What is required:
Those lines of the records that contain "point" are to be located and copied.

Records excerpted from a collection:

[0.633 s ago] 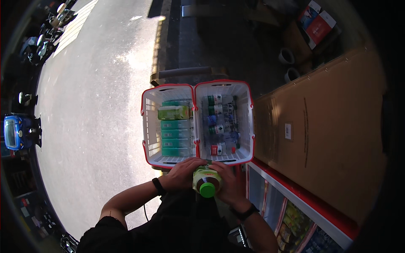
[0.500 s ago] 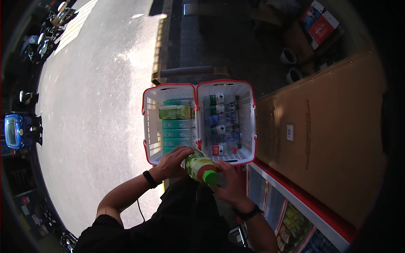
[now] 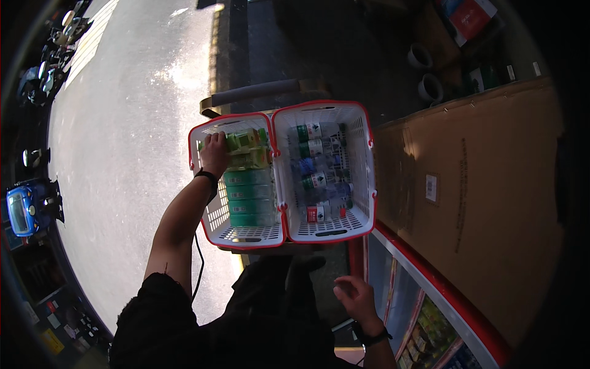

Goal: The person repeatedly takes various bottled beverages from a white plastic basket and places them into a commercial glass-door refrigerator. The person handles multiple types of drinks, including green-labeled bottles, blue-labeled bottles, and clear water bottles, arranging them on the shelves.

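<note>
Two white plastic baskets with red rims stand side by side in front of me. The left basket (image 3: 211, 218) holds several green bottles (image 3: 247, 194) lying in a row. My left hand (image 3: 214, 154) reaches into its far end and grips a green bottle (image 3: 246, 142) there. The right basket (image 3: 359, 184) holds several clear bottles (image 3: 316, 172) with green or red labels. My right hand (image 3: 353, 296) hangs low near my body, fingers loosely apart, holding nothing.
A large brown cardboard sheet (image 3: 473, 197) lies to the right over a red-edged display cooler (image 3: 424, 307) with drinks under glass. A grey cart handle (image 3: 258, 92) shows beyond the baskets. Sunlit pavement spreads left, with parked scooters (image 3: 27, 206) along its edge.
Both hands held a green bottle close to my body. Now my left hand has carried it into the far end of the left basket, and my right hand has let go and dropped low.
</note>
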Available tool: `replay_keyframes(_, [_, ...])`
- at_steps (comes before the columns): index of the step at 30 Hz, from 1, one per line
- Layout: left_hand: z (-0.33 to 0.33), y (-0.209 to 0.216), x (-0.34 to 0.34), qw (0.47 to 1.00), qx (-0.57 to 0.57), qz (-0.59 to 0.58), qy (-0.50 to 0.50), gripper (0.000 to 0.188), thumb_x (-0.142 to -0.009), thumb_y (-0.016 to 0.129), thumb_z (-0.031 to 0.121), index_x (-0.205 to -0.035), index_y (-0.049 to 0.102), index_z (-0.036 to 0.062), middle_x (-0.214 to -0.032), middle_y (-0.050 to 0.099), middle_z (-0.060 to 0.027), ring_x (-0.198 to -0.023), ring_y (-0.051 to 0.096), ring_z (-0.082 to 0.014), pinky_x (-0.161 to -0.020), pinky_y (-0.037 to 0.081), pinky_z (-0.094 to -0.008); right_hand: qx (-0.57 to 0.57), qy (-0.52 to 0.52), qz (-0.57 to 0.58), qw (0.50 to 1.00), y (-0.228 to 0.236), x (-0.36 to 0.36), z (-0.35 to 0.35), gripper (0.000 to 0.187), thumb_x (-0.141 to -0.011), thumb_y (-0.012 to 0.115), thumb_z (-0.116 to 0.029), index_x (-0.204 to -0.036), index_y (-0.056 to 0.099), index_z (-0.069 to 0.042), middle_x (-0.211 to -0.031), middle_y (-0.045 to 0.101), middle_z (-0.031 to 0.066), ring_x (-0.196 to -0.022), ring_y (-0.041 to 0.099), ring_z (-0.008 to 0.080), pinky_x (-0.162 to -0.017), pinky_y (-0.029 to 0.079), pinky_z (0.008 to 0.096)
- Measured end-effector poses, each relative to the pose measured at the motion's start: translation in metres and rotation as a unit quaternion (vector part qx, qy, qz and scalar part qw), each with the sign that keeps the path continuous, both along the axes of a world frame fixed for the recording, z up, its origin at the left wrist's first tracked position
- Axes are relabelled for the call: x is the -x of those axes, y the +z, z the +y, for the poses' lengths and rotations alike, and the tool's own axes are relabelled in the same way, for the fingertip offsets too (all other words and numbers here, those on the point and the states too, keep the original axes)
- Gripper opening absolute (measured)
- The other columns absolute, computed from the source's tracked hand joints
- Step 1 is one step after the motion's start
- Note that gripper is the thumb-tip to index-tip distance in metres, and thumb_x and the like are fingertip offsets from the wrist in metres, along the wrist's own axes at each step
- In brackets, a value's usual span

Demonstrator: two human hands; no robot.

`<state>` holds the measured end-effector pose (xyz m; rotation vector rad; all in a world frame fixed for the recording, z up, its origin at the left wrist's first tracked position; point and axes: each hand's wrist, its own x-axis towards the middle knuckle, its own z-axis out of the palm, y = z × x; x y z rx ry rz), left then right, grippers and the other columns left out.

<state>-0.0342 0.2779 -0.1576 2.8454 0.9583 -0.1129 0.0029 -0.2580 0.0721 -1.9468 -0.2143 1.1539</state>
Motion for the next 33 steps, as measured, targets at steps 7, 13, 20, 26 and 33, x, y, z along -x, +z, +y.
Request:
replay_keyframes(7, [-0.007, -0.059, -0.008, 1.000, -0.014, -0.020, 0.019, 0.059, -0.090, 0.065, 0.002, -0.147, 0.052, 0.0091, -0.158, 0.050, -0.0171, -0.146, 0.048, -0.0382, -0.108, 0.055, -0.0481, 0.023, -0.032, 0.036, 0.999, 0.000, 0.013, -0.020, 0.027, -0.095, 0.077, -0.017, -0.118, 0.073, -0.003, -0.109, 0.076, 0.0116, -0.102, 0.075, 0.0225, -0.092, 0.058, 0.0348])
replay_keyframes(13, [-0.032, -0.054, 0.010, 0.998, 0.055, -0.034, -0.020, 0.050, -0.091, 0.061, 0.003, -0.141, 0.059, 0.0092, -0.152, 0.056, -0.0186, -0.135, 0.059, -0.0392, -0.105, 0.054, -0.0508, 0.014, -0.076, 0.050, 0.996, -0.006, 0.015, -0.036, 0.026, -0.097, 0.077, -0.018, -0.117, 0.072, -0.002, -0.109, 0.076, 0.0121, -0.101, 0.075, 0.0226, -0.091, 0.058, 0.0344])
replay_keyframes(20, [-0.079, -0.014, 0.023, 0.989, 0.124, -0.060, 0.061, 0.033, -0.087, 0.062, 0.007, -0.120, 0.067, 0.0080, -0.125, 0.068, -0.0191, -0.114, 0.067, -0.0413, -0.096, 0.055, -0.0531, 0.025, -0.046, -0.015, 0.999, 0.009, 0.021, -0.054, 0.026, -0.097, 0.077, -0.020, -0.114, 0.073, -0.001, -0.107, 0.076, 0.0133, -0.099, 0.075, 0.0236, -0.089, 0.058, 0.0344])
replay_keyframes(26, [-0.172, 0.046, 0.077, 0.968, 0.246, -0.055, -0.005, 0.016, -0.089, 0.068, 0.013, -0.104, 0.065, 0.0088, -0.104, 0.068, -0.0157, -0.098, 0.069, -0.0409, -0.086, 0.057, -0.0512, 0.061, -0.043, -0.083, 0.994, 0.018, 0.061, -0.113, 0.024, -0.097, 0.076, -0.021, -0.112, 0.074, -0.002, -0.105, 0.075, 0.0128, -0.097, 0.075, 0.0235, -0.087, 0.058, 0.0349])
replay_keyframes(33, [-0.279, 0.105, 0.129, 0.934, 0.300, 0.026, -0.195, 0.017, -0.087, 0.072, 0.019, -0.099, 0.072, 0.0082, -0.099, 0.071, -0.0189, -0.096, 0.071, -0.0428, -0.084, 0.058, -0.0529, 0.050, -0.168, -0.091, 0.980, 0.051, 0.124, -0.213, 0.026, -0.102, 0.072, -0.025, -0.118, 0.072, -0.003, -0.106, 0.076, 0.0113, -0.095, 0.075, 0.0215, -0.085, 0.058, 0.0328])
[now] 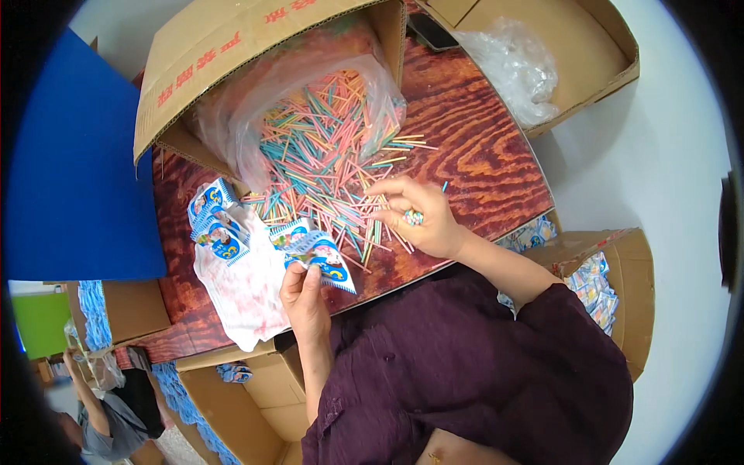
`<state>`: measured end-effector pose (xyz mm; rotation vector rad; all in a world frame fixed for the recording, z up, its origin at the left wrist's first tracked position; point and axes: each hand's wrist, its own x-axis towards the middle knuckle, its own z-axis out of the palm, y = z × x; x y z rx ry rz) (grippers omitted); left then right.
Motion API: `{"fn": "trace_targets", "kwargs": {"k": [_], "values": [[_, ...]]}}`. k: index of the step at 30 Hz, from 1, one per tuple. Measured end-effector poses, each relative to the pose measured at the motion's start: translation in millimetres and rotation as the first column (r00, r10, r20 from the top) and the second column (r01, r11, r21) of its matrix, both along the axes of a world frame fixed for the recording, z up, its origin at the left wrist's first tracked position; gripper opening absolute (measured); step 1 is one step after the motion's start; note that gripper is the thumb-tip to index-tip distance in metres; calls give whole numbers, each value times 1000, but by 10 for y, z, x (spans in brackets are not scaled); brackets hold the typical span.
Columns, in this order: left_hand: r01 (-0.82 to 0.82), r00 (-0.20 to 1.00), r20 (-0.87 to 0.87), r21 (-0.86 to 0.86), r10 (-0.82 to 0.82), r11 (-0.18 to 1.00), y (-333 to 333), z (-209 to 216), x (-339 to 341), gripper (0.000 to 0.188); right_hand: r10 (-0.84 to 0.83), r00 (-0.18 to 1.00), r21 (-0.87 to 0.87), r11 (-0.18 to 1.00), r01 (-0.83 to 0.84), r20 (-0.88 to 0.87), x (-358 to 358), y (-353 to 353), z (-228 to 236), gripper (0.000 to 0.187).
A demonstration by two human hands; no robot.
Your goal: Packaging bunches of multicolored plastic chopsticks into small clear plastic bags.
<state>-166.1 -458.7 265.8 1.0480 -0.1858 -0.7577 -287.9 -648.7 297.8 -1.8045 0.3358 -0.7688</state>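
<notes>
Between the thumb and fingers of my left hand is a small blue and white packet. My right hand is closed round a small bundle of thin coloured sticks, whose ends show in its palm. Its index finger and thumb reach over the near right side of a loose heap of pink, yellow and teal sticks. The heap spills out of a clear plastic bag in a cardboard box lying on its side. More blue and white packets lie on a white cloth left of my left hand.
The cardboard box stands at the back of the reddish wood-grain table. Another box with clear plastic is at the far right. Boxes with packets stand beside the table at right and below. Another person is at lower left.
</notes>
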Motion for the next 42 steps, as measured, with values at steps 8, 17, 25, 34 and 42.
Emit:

Result:
- Axes are relabelled for the call: x is the -x of those axes, y the +z, z the +y, for the poses' lengths and rotations alike, and the tool's own axes are relabelled in the same way, for the fingertip offsets too (all other words and numbers here, those on the point and the states too, keep the original axes)
`<state>` holds the measured end-effector pose (xyz m; rotation vector rad; all in a world frame fixed for the recording, z up, its origin at the left wrist's first tracked position; point and axes: each hand's wrist, its own x-axis towards the middle knuckle, its own z-axis out of the palm, y = z × x; x y z rx ry rz), left then right, grippers and the other columns left out.
`<state>`: measured end-effector pose (xyz mm; rotation vector rad; all in a world frame fixed for the recording, z up, its origin at the left wrist's first tracked position; point and axes: each hand's wrist, its own x-axis towards the middle knuckle, its own z-axis out of the palm, y = z × x; x y z rx ry rz) (grippers omitted); left then right.

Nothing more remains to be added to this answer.